Don wants a safe summer in Eastern Bay
Friday, 4 January 2013 8:00 a.m.
Don Herdman has been spreading the word about water safety for 25 years and reckons wives and mothers are the best people to target to ensure water users know the rules.
The 83-year-old former Whakatane mayor is one of a group of wardens who patrol the Ohiwa Harbour area for the Bay of Plenty Regional Council, enforcing rules and ensuring people are in the correct designated areas.
"When we talk to the people in charge of boats and jet skis we also give information to their families and the wives are usually the best at making sure everyone in the family is aware of the rules and sticks to them," he says. "Everybody needs to know the rules."

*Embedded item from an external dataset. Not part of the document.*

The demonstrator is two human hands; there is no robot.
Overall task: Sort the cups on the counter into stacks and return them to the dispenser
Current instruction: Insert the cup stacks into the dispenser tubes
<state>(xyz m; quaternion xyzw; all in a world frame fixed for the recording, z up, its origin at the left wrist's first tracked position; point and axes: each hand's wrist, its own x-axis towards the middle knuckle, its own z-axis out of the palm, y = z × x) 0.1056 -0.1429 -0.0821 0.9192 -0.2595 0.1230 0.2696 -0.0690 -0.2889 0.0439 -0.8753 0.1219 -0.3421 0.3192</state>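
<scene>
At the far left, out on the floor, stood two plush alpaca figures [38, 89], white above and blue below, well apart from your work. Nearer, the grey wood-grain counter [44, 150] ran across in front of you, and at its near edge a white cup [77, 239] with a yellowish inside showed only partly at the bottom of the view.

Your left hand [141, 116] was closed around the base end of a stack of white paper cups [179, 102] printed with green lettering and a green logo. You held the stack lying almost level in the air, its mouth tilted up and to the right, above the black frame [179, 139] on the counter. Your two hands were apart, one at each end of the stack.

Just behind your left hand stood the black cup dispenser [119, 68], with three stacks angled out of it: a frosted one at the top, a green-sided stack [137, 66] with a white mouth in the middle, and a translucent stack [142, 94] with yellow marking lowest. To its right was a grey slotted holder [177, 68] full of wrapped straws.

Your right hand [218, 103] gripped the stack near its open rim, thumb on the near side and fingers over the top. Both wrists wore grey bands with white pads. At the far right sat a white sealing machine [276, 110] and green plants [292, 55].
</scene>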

In the Ohiwa Harbour area where Mr Herdman patrols there are designated areas for different water activities - jet skiing, water skiing and jet skis towing skiers, swimming, boating and others like sailing, windsurfing and kayaking. Mr Herdman credits this for keeping the harbour area relatively problem-free. Retiring from public life in 1995 after 12 years on council, his last term as mayor and two before that as deputy mayor, he was on the Whakatane District Council when it established the designated areas,.
Mr Herdman lives at Ohope, overlooking the harbour area which he patrols on foot, spreading the water safety message among locals and visitors.
This summer the regional council is focused on improving the behaviour of jet ski users on Bay of Plenty waterways. As the number of jet skis has increased in recent years, so have the number of accidents, incidents and near misses across the region. Most jet ski incidents in the Bay of Plenty involve males aged about 17 to 30.
"Sometimes jet skiers take off too fast and we have to remind them they can't go faster than 5 knots within 200m of shore or 50m of other vessels or people in the water," says Mr Herdman.
"And if several jet skis are going out together we will issue a strong reminder of the rules and the fact they could be liable to a fine or prosecution if they break them.
"We don't have too many problems and I think that's because of the designated areas. Sometimes people go where they shouldn't but generally most are really good and some who we've gotten to know after years of patrolling help to pass on the message to others. It works really well."
Mr Herdman says just as jet ski users sometimes need to be reminded of the rules, so do boaties and swimmers and parents need to keep a close eye on where their children are in the water to ensure they don't encroach on ski areas.
Over the years Mr Herdman has seen an increase in the number of people wearing life jackets when boating or jet skiing and he says that's a real positive.
"It gets pretty busy where I patrol and if everyone is mindful of the rules and of each other, everyone can enjoy their fun."
Eastern Bay of Plenty Harbourmaster Brian Spake says so far this summer water users have been "pretty well behaved" and he wants to see that continue.
He and his team take a preventive approach, speaking to people before they take to the water ensuring they know the rules and emphasising safety.
There are about 85,000 jet ski and powerboat landings in the Eastern Bay of Plenty every year. There is usually an influx of jet skis during the three to four weeks from Boxing Day and Mr Spake and his team will be speaking to everyone they see who has one.
Jet skis are as powerful and as fast as a car but under current laws anyone 15 and over can be in charge of a jet ski, no licence required.
"We don't generally have many problems in the Eastern Bay - the messages seem to be getting through to many people and we hope this summer will be no different. We don't want anyone putting themselves or others at risk."
This summer's regional jet ski safety campaign has the support of Bay of Plenty-based professional surfer Matt Hewitt and Olympic kayaker Luuka Jones and the whanau of teenager Bishop Thompson, who was killed as a result of a jet ski accident on Lake Okareka, Rotorua, in January 2011.